It's Like Python But: Towards Supporting Transfer of Programming Language Knowledge

08/27/2018
by   Nischal Shrestha, et al.
NC State University
Microsoft
0

Expertise in programming traditionally assumes a binary novice-expert divide. Learning resources typically target programmers who are learning programming for the first time, or expert programmers for that language. An underrepresented, yet important group of programmers are those that are experienced in one programming language, but desire to author code in a different language. For this scenario, we postulate that an effective form of feedback is presented as a transfer from concepts in the first language to the second. Current programming environments do not support this form of feedback. In this study, we apply the theory of learning transfer to teach a language that programmers are less familiar with--such as R--in terms of a programming language they already know--such as Python.

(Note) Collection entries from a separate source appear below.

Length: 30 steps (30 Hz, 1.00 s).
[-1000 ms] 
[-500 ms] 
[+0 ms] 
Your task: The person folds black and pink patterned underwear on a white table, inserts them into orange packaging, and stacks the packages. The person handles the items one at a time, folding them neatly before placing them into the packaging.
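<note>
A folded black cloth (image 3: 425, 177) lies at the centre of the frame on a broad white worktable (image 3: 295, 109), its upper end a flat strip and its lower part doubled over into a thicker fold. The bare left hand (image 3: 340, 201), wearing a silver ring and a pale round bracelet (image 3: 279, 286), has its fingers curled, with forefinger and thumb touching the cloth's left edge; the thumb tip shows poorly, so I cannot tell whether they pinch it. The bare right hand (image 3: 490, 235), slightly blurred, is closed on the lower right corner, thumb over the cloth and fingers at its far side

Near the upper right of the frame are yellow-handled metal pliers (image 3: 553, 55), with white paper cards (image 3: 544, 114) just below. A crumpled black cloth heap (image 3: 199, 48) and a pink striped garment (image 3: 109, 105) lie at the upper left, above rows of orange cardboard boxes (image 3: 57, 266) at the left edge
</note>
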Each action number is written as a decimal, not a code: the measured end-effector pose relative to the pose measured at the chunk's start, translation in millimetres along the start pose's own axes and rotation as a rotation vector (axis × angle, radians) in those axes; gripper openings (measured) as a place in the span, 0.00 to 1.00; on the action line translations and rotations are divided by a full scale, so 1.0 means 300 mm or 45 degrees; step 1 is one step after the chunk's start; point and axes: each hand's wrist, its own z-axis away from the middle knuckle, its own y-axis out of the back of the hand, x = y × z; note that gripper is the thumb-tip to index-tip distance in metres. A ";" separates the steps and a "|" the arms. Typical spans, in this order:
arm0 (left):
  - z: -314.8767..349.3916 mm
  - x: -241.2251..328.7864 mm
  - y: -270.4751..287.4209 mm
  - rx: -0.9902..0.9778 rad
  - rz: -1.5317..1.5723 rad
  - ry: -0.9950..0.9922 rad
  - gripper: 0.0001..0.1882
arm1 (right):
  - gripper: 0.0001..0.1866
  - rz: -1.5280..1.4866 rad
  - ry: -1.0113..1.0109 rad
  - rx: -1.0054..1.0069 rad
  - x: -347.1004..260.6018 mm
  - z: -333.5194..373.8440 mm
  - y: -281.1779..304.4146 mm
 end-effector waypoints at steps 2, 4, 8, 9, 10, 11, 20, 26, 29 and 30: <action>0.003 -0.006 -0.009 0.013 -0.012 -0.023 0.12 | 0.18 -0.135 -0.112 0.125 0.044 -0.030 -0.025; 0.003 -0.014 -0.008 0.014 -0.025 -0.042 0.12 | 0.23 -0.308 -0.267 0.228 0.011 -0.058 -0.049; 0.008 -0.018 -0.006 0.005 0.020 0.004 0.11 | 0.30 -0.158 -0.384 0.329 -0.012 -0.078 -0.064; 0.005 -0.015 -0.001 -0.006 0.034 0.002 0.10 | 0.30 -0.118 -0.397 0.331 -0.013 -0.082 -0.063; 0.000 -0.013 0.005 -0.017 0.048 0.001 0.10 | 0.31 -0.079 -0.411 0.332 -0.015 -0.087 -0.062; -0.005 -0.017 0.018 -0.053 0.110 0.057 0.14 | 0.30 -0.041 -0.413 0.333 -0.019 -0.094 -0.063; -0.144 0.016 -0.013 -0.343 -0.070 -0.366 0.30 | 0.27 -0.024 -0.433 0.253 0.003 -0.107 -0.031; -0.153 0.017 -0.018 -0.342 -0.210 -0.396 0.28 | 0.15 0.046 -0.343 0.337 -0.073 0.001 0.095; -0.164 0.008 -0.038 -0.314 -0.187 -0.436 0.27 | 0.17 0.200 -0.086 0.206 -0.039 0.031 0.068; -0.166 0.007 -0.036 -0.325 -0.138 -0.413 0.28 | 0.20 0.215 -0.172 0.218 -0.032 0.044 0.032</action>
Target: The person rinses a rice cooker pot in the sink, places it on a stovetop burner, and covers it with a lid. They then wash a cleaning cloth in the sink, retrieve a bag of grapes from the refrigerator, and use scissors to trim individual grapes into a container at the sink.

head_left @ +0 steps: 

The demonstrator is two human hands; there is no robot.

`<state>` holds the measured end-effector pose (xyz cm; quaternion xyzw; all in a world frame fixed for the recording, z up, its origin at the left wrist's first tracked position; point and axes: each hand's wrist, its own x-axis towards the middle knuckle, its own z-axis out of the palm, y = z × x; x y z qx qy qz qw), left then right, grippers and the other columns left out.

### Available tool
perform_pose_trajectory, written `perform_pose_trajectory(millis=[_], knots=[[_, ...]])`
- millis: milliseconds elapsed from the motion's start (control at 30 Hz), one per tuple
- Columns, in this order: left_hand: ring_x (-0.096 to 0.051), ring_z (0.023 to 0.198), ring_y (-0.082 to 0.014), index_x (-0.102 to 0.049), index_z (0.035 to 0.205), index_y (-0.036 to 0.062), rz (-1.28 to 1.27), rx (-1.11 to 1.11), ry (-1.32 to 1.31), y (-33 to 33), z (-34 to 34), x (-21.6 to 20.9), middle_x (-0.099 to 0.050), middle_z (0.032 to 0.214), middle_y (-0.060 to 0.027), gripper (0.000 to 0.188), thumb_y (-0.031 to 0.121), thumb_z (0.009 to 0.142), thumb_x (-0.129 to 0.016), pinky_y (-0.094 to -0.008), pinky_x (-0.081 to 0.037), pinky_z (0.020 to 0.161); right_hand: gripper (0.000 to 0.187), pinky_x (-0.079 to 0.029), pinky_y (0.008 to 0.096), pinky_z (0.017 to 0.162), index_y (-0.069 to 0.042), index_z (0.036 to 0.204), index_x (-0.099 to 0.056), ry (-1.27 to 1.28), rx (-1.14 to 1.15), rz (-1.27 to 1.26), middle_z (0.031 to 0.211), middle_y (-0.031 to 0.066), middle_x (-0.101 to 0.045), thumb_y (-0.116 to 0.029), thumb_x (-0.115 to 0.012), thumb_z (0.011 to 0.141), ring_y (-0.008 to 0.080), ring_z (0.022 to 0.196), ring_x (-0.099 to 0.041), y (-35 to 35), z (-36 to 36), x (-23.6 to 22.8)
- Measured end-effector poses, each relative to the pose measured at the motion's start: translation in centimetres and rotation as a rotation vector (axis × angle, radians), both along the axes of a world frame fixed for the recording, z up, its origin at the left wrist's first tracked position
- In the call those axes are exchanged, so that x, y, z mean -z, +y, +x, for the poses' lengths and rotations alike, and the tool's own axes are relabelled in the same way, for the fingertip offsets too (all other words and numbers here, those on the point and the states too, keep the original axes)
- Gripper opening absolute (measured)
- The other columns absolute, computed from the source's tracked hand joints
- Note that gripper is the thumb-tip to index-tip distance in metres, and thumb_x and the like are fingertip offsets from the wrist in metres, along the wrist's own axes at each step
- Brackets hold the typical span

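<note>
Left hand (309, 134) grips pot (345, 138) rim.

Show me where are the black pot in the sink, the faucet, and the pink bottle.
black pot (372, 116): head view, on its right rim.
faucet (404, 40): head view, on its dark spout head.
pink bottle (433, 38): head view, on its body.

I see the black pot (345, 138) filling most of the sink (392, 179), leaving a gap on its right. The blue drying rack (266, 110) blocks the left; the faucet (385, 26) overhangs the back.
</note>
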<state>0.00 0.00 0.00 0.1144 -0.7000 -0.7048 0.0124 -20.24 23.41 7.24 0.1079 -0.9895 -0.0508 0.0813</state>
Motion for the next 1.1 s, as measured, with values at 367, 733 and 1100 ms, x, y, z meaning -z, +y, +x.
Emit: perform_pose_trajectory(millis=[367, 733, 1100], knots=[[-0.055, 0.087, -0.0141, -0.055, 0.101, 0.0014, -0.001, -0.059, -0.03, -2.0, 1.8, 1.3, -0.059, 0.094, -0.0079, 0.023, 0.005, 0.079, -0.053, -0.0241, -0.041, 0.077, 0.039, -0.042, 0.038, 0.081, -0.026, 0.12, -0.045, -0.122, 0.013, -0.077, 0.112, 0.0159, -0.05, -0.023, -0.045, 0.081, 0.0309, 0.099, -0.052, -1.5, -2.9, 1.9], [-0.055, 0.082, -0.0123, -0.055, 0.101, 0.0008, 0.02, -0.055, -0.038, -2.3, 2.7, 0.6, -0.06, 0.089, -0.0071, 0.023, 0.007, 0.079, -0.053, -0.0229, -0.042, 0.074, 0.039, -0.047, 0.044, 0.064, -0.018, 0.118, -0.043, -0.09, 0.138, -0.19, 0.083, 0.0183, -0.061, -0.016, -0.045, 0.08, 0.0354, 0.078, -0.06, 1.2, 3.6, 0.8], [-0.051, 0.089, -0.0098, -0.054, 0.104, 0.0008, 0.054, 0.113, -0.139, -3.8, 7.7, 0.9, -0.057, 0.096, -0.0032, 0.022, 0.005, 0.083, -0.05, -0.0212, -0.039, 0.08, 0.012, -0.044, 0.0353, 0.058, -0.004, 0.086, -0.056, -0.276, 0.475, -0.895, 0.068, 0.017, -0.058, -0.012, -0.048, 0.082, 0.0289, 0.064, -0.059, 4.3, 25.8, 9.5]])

We investigate learning transfer using a new tool called Transfer Tutor that presents explanations for R code in terms of the equivalent Python code. Our study found that participants leveraged learning transfer as a cognitive strategy, even when unprompted. Participants found Transfer Tutor to be useful across a number of affordances like stepping through and highlighting facts that may have been missed or misunderstood. However, participants were reluctant to accept facts without code execution or sometimes had difficulty reading explanations that are verbose or complex. These results provide guidance for future designs and research directions that can support learning transfer when learning new programming languages.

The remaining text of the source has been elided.